» ASSIGNMENT:
Return every record verbatim, omitting all pictures.

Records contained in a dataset
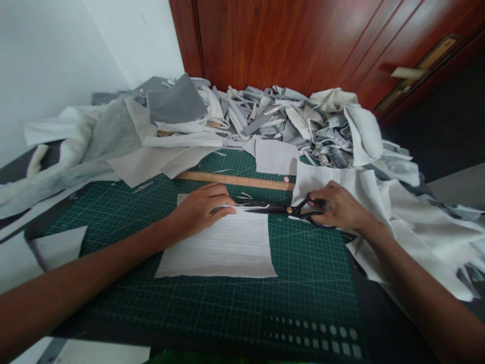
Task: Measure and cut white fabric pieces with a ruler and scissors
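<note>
Pressing your open left hand [200,212] flat on a white cloth [223,247] atop the green cutting mat [227,308], you grip black scissors [280,210] in your right hand [339,207] at the cloth's upper edge. Beyond lie a wooden ruler [235,179], heaped fabric scraps [242,116], a red-brown door [273,45] at top, and a white wall [49,65] at upper left.

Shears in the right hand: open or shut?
Slightly open: the black shears in the right hand show two blades parted in a narrow V ahead of the pivot.
</note>
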Tool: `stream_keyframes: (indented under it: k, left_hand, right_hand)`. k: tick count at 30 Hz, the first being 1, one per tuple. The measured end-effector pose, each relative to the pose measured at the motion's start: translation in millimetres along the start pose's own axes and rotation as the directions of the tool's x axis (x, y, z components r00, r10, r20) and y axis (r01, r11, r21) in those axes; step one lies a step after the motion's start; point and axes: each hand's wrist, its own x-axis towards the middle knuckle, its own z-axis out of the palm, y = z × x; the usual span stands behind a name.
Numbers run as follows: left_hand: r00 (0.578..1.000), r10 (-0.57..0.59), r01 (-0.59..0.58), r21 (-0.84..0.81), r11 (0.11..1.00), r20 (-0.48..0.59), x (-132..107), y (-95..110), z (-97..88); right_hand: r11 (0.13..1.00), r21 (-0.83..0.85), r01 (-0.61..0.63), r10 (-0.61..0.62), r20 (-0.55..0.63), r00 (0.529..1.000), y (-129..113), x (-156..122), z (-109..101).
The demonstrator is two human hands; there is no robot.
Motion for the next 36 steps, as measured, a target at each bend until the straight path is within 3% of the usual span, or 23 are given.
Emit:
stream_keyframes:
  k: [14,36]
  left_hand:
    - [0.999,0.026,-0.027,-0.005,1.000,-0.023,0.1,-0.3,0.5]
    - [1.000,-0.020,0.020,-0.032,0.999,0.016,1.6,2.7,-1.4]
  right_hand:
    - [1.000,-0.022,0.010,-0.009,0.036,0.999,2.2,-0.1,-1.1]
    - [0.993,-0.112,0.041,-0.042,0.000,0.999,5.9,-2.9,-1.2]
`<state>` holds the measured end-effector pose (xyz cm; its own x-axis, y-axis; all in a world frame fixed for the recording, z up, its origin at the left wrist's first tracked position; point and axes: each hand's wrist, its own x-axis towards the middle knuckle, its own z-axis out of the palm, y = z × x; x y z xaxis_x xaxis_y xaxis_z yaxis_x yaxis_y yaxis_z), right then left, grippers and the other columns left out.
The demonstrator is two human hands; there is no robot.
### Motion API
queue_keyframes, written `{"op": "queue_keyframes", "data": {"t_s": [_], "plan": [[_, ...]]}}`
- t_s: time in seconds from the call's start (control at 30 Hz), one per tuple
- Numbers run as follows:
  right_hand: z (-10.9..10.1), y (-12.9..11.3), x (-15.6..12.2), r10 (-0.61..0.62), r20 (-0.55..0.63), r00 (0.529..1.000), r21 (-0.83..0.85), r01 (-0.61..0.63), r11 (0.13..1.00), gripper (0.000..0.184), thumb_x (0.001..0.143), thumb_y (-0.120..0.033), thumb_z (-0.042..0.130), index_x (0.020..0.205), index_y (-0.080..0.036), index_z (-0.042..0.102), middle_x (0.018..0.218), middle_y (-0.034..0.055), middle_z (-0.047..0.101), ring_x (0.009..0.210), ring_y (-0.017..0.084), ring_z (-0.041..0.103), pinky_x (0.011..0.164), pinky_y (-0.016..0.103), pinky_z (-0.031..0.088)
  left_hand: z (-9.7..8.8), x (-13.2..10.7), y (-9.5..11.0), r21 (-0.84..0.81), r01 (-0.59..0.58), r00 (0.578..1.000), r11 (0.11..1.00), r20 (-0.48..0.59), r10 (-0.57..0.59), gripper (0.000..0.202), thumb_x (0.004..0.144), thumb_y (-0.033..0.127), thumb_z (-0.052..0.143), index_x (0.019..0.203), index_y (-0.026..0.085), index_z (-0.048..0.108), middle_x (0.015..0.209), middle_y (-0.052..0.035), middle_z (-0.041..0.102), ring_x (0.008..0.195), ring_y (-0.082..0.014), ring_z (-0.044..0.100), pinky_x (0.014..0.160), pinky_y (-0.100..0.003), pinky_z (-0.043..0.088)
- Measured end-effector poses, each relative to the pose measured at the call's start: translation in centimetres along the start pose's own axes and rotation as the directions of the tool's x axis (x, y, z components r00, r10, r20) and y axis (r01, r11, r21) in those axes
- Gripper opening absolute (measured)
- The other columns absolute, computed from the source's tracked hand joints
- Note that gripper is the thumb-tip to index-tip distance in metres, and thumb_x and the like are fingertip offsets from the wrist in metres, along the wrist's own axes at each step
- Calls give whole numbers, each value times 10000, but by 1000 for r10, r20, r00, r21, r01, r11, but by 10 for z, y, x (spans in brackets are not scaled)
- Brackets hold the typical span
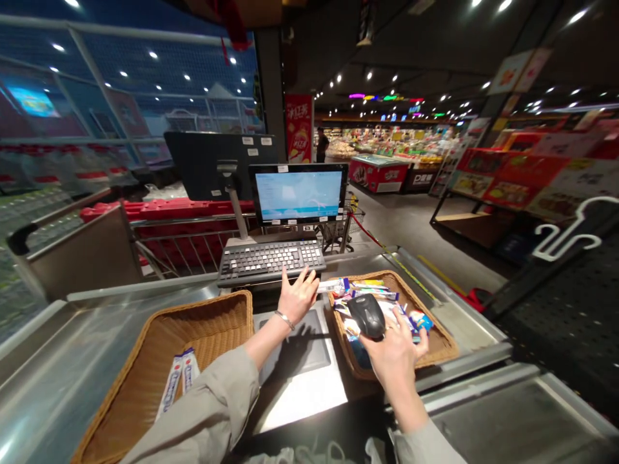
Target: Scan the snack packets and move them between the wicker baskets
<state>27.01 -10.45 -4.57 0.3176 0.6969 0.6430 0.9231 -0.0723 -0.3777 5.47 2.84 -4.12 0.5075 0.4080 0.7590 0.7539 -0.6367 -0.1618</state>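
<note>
The right hand (397, 351) is gripping a black scanner (366, 315) over the right basket (438, 345) (snack packets inside); left of that basket, the left hand (297, 296) is spreading its fingers at the keyboard (271, 260).

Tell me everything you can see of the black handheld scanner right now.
The scanner is a dark, rounded, glossy piece that looks like plastic, with a domed head. It is held in the right hand, fingers wrapped under it, above the right wicker basket of small packets. Its head tilts down and away, toward the packets. Only the right hand touches it; the left hand is on the keyboard. No cable shows.
</note>
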Motion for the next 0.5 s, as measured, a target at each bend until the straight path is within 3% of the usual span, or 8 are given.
{"op": "queue_keyframes", "data": {"t_s": [0.37,0.5], "plan": [[-13,38,0,118,-57,991,-44,-121,992,360,821,-537,503,812,-235,698,1000,81,744,1185,311,537,1089,583,133,26,24,29,-121,-65,995,991,72,74,268,949,204,543,1193,222,653,1299,-118,678,1322,-310,548,1152,-764,-66],[-19,52,-2,197,-48,979,-43,-199,979,399,798,-575,510,795,-226,703,1010,92,750,1196,313,545,1064,538,206,35,31,41,-149,-82,990,985,99,97,264,949,198,539,1183,231,656,1308,-113,671,1338,-316,531,1142,-782,-51]]}}
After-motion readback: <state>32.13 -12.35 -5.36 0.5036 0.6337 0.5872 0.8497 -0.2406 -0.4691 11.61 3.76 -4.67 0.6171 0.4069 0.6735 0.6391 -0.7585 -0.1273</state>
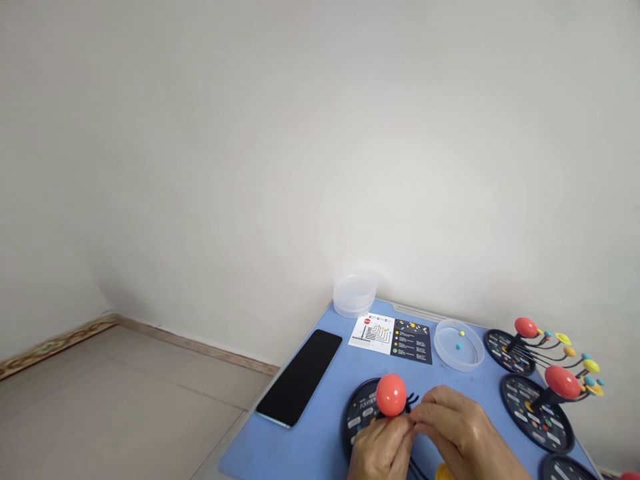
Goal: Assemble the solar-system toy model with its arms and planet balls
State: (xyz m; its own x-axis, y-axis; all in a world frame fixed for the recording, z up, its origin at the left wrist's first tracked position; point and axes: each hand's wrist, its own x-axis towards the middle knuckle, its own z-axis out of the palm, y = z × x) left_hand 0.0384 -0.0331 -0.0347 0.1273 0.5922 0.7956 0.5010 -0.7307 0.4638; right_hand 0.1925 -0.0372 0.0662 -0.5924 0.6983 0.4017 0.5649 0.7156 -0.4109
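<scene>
A solar system model stands at the table's front, with a round black printed base [357, 417] and a red ball [391, 395] on top. My left hand [383, 448] is closed just below the ball, on the model's dark arms; the exact grip is hidden. My right hand [457, 427] pinches beside it, its fingertips meeting those of the left. Whatever sits in that pinch is too small or covered to make out. Thin black arms [412, 402] poke out behind the fingers. Under my right hand, part of a yellow-orange piece [443, 472] shows.
On the blue table [310, 447] lie a black phone [301, 377], a printed instruction sheet [391, 338] and a clear dish [460, 345] holding a yellow and a blue bead. Stacked clear dishes [355, 295] stand by the wall. Other models [537, 413] with red balls fill the right side.
</scene>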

» WRITTEN SOLUTION:
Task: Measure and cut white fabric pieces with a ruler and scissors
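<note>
Pressing your open left hand [200,212] flat on a white cloth [223,247] atop the green cutting mat [227,308], you grip black scissors [280,210] in your right hand [339,207] at the cloth's upper edge. Beyond lie a wooden ruler [235,179], heaped fabric scraps [242,116], a red-brown door [273,45] at top, and a white wall [49,65] at upper left.

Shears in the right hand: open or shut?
Slightly open: the black shears in the right hand show two blades parted in a narrow V ahead of the pivot.
</note>
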Tool: `stream_keyframes: (indented under it: k, left_hand, right_hand)`. k: tick count at 30 Hz, the first being 1, one per tuple. The measured end-effector pose, each relative to the pose measured at the motion's start: translation in millimetres along the start pose's own axes and rotation as the directions of the tool's x axis (x, y, z components r00, r10, r20) and y axis (r01, r11, r21) in those axes; step one lies a step after the motion's start; point and axes: each hand's wrist, its own x-axis towards the middle knuckle, its own z-axis out of the palm, y = z × x; the usual span stands behind a name.
Numbers run as follows: left_hand: r00 (0.578..1.000), r10 (-0.57..0.59), r01 (-0.59..0.58), r21 (-0.84..0.81), r11 (0.11..1.00), r20 (-0.48..0.59), x (-132..107), y (-95..110), z (-97..88); right_hand: r11 (0.13..1.00), r21 (-0.83..0.85), r01 (-0.61..0.63), r10 (-0.61..0.62), r20 (-0.55..0.63), r00 (0.529..1.000), y (-129..113), x (-156..122), z (-109..101).
The demonstrator is two human hands; there is no robot.
Motion for the next 36 steps, as measured, a target at each bend until the straight path is within 3% of the usual span, or 23 are given.
Emit:
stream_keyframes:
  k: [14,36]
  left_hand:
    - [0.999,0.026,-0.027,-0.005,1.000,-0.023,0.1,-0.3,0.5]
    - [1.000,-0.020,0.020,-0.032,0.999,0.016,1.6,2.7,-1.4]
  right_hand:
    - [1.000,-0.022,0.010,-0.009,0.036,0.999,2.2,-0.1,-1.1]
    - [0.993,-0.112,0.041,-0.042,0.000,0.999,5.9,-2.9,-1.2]
`<state>` holds the measured end-effector pose (xyz cm; its own x-axis, y-axis; all in a world frame fixed for the recording, z up, its origin at the left wrist's first tracked position; point and axes: each hand's wrist, its own x-axis towards the middle knuckle, its own z-axis out of the palm, y = z × x; x y z xaxis_x xaxis_y xaxis_z yaxis_x yaxis_y yaxis_z), right then left, grippers and the other columns left out.
The demonstrator is two human hands; there is no robot.
### Motion API
queue_keyframes, written `{"op": "queue_keyframes", "data": {"t_s": [_], "plan": [[_, ...]]}}`
- t_s: time in seconds from the call's start (control at 30 Hz), one per tuple
- Numbers run as follows:
  right_hand: z (-10.9..10.1), y (-12.9..11.3), x (-15.6..12.2), r10 (-0.61..0.62), r20 (-0.55..0.63), r00 (0.529..1.000), r21 (-0.83..0.85), r01 (-0.61..0.63), r11 (0.13..1.00), gripper (0.000..0.184), thumb_x (0.001..0.143), thumb_y (-0.120..0.033), thumb_z (-0.042..0.130), index_x (0.020..0.205), index_y (-0.080..0.036), index_z (-0.042..0.102), middle_x (0.018..0.218), middle_y (-0.034..0.055), middle_z (-0.047..0.101), ring_x (0.009..0.210), ring_y (-0.017..0.084), ring_z (-0.041..0.103), pinky_x (0.011..0.164), pinky_y (-0.016..0.103), pinky_z (-0.031..0.088)
  left_hand: z (-9.7..8.8), x (-13.2..10.7), y (-9.5..11.0), r21 (-0.84..0.81), r01 (-0.59..0.58), r00 (0.578..1.000), r11 (0.11..1.00), r20 (-0.48..0.59), r10 (-0.57..0.59), gripper (0.000..0.202), thumb_x (0.004..0.144), thumb_y (-0.033..0.127), thumb_z (-0.052..0.143), index_x (0.019..0.203), index_y (-0.026..0.085), index_z (-0.048..0.108), middle_x (0.015..0.209), middle_y (-0.052..0.035), middle_z (-0.041..0.102), ring_x (0.008..0.195), ring_y (-0.082..0.014), ring_z (-0.044..0.100), pinky_x (0.014..0.160), pinky_y (-0.100..0.003), pinky_z (-0.043..0.088)
- Measured end-effector poses, each relative to the pose measured at the call's start: translation in centimetres along the start pose's own axes and rotation as the directions of the tool's x axis (x, y, z components r00, r10, r20) and y axis (r01, r11, r21) in those axes
- Gripper opening absolute (measured)
- The other columns absolute, computed from the source's tracked hand joints
- Note that gripper is the thumb-tip to index-tip distance in metres, and thumb_x and the like are fingertip offsets from the wrist in metres, along the wrist's own axes at each step
- Calls give whole numbers, each value times 10000, but by 1000 for r10, r20, r00, r21, r01, r11, but by 10 for z, y, x (spans in brackets are not scaled)
- Brackets hold the typical span
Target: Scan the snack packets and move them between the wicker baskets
<state>27.01 -10.45 -4.57 0.3176 0.6969 0.6430 0.9231 -0.0723 -0.3777 5.47 2.84 -4.12 0.5075 0.4080 0.7590 0.7539 -0.6367 -0.1618</state>
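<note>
The right hand (397, 351) is gripping a black scanner (366, 315) over the right basket (438, 345) (snack packets inside); left of that basket, the left hand (297, 296) is spreading its fingers at the keyboard (271, 260).

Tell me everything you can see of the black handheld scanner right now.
The scanner is a dark, rounded, glossy piece that looks like plastic, with a domed head. It is held in the right hand, fingers wrapped under it, above the right wicker basket of small packets. Its head tilts down and away, toward the packets. Only the right hand touches it; the left hand is on the keyboard. No cable shows.
</note>
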Motion for the next 0.5 s, as measured, a target at each bend until the straight path is within 3% of the usual span, or 8 are given.
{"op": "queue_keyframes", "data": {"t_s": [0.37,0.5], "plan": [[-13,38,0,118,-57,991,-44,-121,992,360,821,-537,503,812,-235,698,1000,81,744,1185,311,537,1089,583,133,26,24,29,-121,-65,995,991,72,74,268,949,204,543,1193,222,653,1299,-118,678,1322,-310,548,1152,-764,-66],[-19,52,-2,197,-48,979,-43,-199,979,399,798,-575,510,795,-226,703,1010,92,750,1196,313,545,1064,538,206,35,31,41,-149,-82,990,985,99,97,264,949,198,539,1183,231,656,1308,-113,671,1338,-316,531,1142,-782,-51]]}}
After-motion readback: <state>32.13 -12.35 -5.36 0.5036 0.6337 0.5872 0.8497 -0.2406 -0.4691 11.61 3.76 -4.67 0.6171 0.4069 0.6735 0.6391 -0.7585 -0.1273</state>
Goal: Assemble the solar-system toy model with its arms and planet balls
State: (xyz m; its own x-axis, y-axis; all in a world frame fixed for the recording, z up, its origin at the left wrist's first tracked position; point and axes: each hand's wrist, its own x-axis towards the middle knuckle, its own z-axis out of the palm, y = z × x) left_hand 0.0384 -0.0331 -0.0347 0.1273 0.5922 0.7956 0.5010 -0.7307 0.4638; right_hand 0.1925 -0.0372 0.0662 -0.5924 0.6983 0.4017 0.5649 0.7156 -0.4109
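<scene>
A solar system model stands at the table's front, with a round black printed base [357, 417] and a red ball [391, 395] on top. My left hand [383, 448] is closed just below the ball, on the model's dark arms; the exact grip is hidden. My right hand [457, 427] pinches beside it, its fingertips meeting those of the left. Whatever sits in that pinch is too small or covered to make out. Thin black arms [412, 402] poke out behind the fingers. Under my right hand, part of a yellow-orange piece [443, 472] shows.
On the blue table [310, 447] lie a black phone [301, 377], a printed instruction sheet [391, 338] and a clear dish [460, 345] holding a yellow and a blue bead. Stacked clear dishes [355, 295] stand by the wall. Other models [537, 413] with red balls fill the right side.
</scene>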

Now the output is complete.